Prophesee has raised $28 million in funding to accelerate deployment of its event-based machine vision sensor.
Neuromorphic event-based vision opens new horizons in imaging technology. It improves devices’ ability to sense their environment and make wiser decisions in real time. This pitch convinced investors as Paris-based startup Prophesee SA announced Monday it has raised another €25 million ($28 million) in funding, bringing its total to date to $68 million.
Led by the European Investment Bank (EIB), this round includes investments from Prophesee’s original investors iBionext, 360 Capital Partners, Robert Bosch Venture Capital and Supernova Invest, as well as undisclosed investors. Back in 2014, the EIB founded the European Fund for Strategic Investments to support Europe’s SMEs and improve their access to finance.
Out of the €25 million Prophesee just raised, it said €20 million comes from this investment plan. “This is a loan at very low interest rates that notably helps semiconductor startups with very long development cycles,” Luca Verre, co-founder and CEO of Prophesee, told EE Times. “The selection process was quite significant, but we decided to answer positively because it is very valuable for us, entrepreneurs. The investment is high, and we will be able to further develop our company, our technology and our products.”
The fundraising follows Prophesee’s launch of the first event-based vision sensor, in an industry-standard package, late September. Featuring 640 x 480-pixel resolution with 15 µm pixels in 3/4” optical format, it was aimed at developers of cameras to enable next-generation vision in industrial automation and IoT systems such as robots, inspection equipment, monitoring and surveillance devices.
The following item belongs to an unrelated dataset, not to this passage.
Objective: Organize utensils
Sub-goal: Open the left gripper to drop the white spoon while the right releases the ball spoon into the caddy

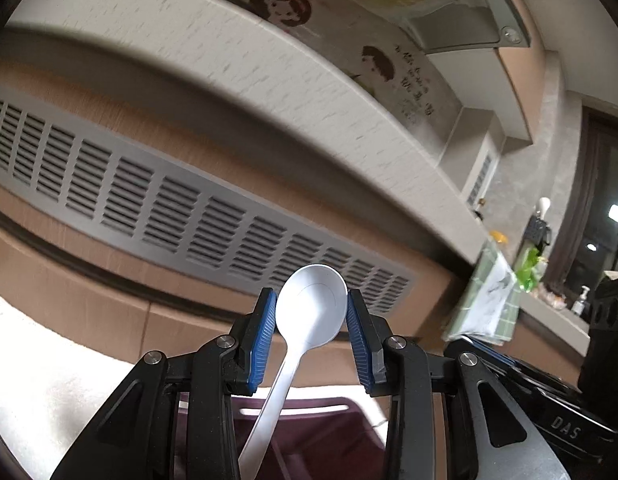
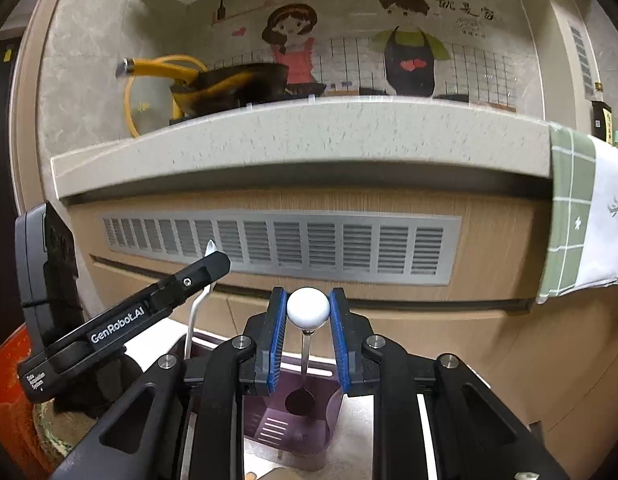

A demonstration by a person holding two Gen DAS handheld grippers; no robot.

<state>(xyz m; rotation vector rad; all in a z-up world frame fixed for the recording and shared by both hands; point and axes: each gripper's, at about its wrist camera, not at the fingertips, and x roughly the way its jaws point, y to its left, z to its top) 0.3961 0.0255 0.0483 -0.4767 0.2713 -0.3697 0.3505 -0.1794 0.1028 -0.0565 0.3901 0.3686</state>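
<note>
Presently, two items in hand, one receptacle below.

Item one: white spoon. My left claw is clamped on it across the bowl, both blue pads pressing its edges. Long axis runs from the bowl, up at the fingertips, back and down toward my wrist, the handle slanting a little to the left and hanging beneath the claw. From the right wrist view the left claw shows at upper left, its spoon dangling handle-down.

Item two: ball-topped utensil, thin metal stem, dark rounded end at the bottom; I cannot tell if that is a ladle or a spoon. My right claw is clamped on the white ball, pads touching both sides. Long axis close to vertical, dropping straight from between the fingertips.

Receptacle: maroon utensil holder, slotted, standing on a pale counter. It sits directly below the right claw, and the dark end of item two hangs in line with its opening; whether it is already inside the rim I cannot tell. In the left wrist view the holder lies below and behind the left fingertips, with the spoon handle crossing in front of it.

Judgement: the right claw is nearer to a drop, being plumb above the opening. The left needs its handle tip brought over the rim, and the two claws are close beside each other.
</note>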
With the new chip, Prophesee, however, had not addressed two key markets — automotive and mobile, because the Metavision sensor, available in a 13×15 mm mini-PBGA package, was “too big to be integrated in mainstream automotive applications.”
Neuromorphic Looks Set to Improve AI
This territory may soon be filled as Verre indicated that Prophesee is now working on a fourth generation, reducing the size by a factor of ten, improving the resolution and increasing the performances to enable computation and data analysis at the edge and reduce energy consumption. Mass production of this fourth generation is expected at the end of 2020.
Automotive and IoT, Verre noted, are not new markets for Prophesee. “We have strategic partnerships with Renault-Nissan, Huawei and other industry leaders we can’t mention. Over the past two to three years, we have qualified and quantified the needs and improved our technologies to be able to provide the right products for these markets by 2021,” Verre said.
For the automotive market, Prophesee is targeting cameras that understand the outside environment of the car and send alerts or enable the car to stop whenever it encounters an obstacle. For the IoT market, the Paris-based startup is looking at limultaneous localization and mapping (SLAM) applications. “Today, we can provide the real-time positioning of a device with X, Y, Z coordinates at very low power consumption. This applies to AR and VR applications, but also industrial and consumer robotic applications such as drones and vacuum cleaners,” according to Verre.
The fourth generation, Verre said, is the “natural evolution of our technology.” Because manufacturing costs were high, “our event-based vision technology positioned itself for high-value, small volume applications and was initially used to treat people’s blindness” at Pixium Vision, a Paris-based retina prosthetic company. Then, Prophesee worked on security projects with France’s defence procurement agency, the Direction Générale de l’Armement, Safran and Thales and progressively moved up the value chain with larger volume applications in the industrial field. “Our manufacturing capacities now enable us to produce in large volume at lower costs, which opens the door to high volume applications and more mainstream markets,” Verre said.
Prophesee’s event-driven technology is based on 35 years of research in the field of neuromorphic engineering and has filed 51 patents.
Earlier this month, Prophesee announced it had joined the Nanoelec Research Technology Institute (IRT) 3D Integration Consortium, headed by CEA-Leti, to broaden the range of applications for 3D hybrid wafer-to-wafer bonding with fine interconnect pitches.
STMicroelectronics, Mentor, EVG, SET and now Prophesee are current members of the Consortium. Among early achievements, they have developed the first 3D stack imager at a 1.44µm pitch using wafer-to-wafer direct hybrid technology. Asked about Prophesee’s expectations and objectives, Verre said the Consortium will help prepare the future of the company’s technology development. “Retina is a 3D system, which can pre-process at the retina-level before sending the information to the brain to make the right decision. Today, our sensor needs to move into the third dimension to embed more functionality.” The Consortium is now working on technologies that, Verre explained, will help Prophesee’s sensor integrate more functionalities, embed more AI, and enable higher performance and energy efficiency. “If we manage to bring these processing capabilities onto the sensor, we will then be able to reduce the data transmission, storage and processing costs. And we will have a more bio-inspired sensor than we have today.”
Prophesee now employs more than one hundred people and plans to hire more salespeople to build and maintain relationships with customers. It has recently signed five partnerships with global distributors and established a presence in the Silicon Valley, in Shanghai, and in Tokyo. “We will develop our R&D efforts in France and more aggressively expand our commercial presence abroad.”